Yet you advocate for "highly probable" from such crude noisy data! Error bars, sigma value? What sub-pixel tracker was used. How accurate is that sub-pixel tracker? Is sub-pixel tracking appropriate to use when the camera is shaking and hence the point-of-interest is not moving smoothly but jumping around? Etc!
I have clearly stated my position many times over many years and on several forums. Including a couple of times in this thread.
It is generically plausible as you have agreed. I think it is possible, even likely for WTC7. I cannot prove it with any rigor.
Yet you have continued to advocate for this position for 10 years, even delivering papers at truther conferences, right? At the barest minimum, I think you have become biased towards this position due to your personal involvement with the truthers. You used to explain how over g disproves controlled demolition, right?
Ironically the reasons why I cannot present rigorous proof are the same reasons some people including you claim it is not possible.
It should be obvious which position is logically sustainable.
No one claims it is impossible! (straw-man!)
I claim there is no scientifically sustainable evidence that it ever happened to the corner of the penthouse during this WTC7 collapse!
WTC7 over g has not been shown to have even happened in any reasonably scientific manner, so why play with explanations for it? That is counting angels on a pin head!
If the evidence shows it does exist, then we look for why!

Based on your answers, I will continue to take the skeptical position on WTC7 over g, and would encourage others to do so as well. I will also continue to challenge you senior members whenever you bring it up.

I have asked you repeatedly to please refrain but you seem unable to stop advocating for this bunk.
 
And even for a set of objects all in free fall, it only strictly applies to a frame of reference small enough that the gravitational field can be regarded as uniform.
Well, that's always true for any inertial frame, isn't it?

If I put a ball on a turntable, it starts moving on its own, due to pseudo-forces (coriolis, centrifugal) that are really inertia.
If I put a ball outside my window, it starts moving on its own, due to pseudo-forces, while the ball is really moving inertially along space curvature.
If I release a ball inside the ISS, or on a parabolic flight, that ball obeys Newton's first law, because the ball and its frame of reference are in free fall.
 
When it hits the table, yes.
Article:
In classical physics and special relativity, an inertial frame of reference (also called inertial space, or Galilean reference frame) is a frame of reference not undergoing any acceleration. It is a frame in which an isolated physical object—an object with zero net force acting on it—is perceived to move with a constant velocity or, equivalently, it is a frame of reference in which Newton's first law of motion holds.[1] All inertial frames are in a state of constant, rectilinear motion with respect to one another; in other words, an accelerometer moving with any of them would detect zero acceleration.
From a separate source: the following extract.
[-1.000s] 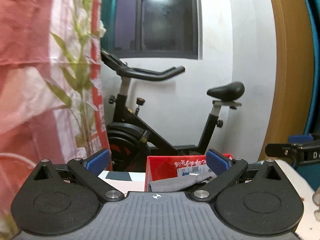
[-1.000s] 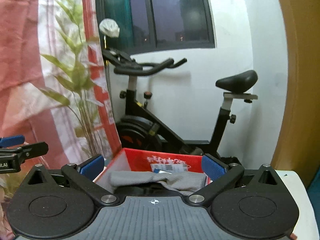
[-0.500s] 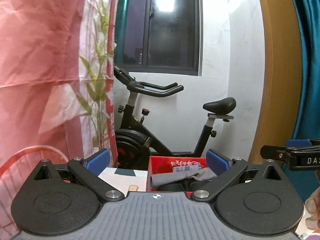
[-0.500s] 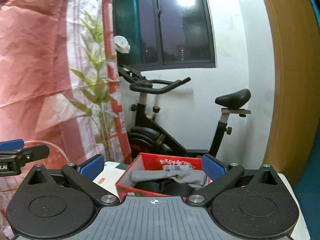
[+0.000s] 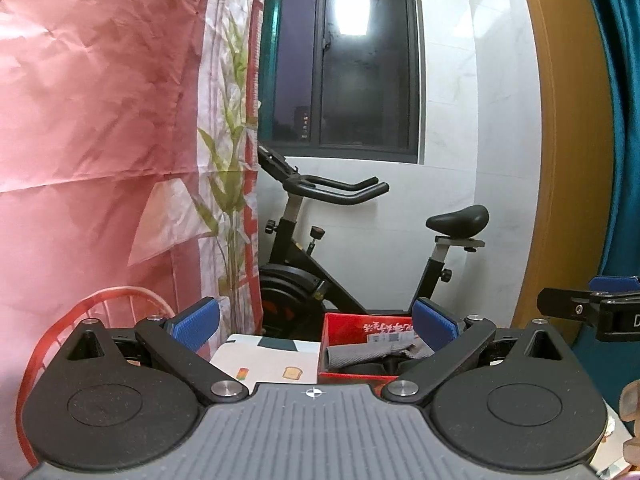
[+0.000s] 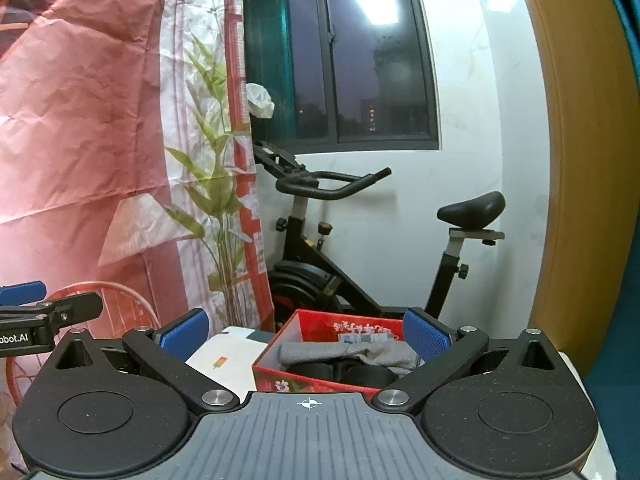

Before the ladder hits the table, I think Newton's first law of motion holds. I don't think an accelerometer could detect anything. I believe there'scnet zero force acting on it.
Where am I wrong?

I believe that any object in free fall (that is not rotating) is inertial.

Well, there's a difference between a Newtonian IRF and an Einsteinian IRF. You seem to be taking an Einsteinian view, but I don't think you've absorbed the consequences of such a stance. An Einsteinian perspective makes all your normal IRFs not IRFs any more (as gravity's there, and the equivalence principle states that that is the equivalent of accelerating).

From a Newtonian perspective, it's undergoing acceleration, it's immediately excluded. However, even when you flip to a GR perspective, the quoted paragraph doesn't apply as it's not an isolated physical object. The paragraph even states explicitly "In classical physics and special relativity ...", so you can't hold a GR stance and support your statement with the above statements, chose one regime or the other, not both. You can know you're accelerating though, even if you take a GR perspective: an accelerometer would detect a lack of gravitational attraction towards the massive object. This apparent violation of the known laws of gravitation tells you something about your motion, namely that you're accelerating. If you're in a closed lift, and don't know that there's a massive object below you, you can still detect an anomaly that implies you are in an accelerating frame of reference, not an inertial one, as a charged particle would radiate an electromagnetic field.
 
The claim was about the frame of reference, not the object. A frame of reference in which the free-falling object is static would not be an inertial frame as usually defined*.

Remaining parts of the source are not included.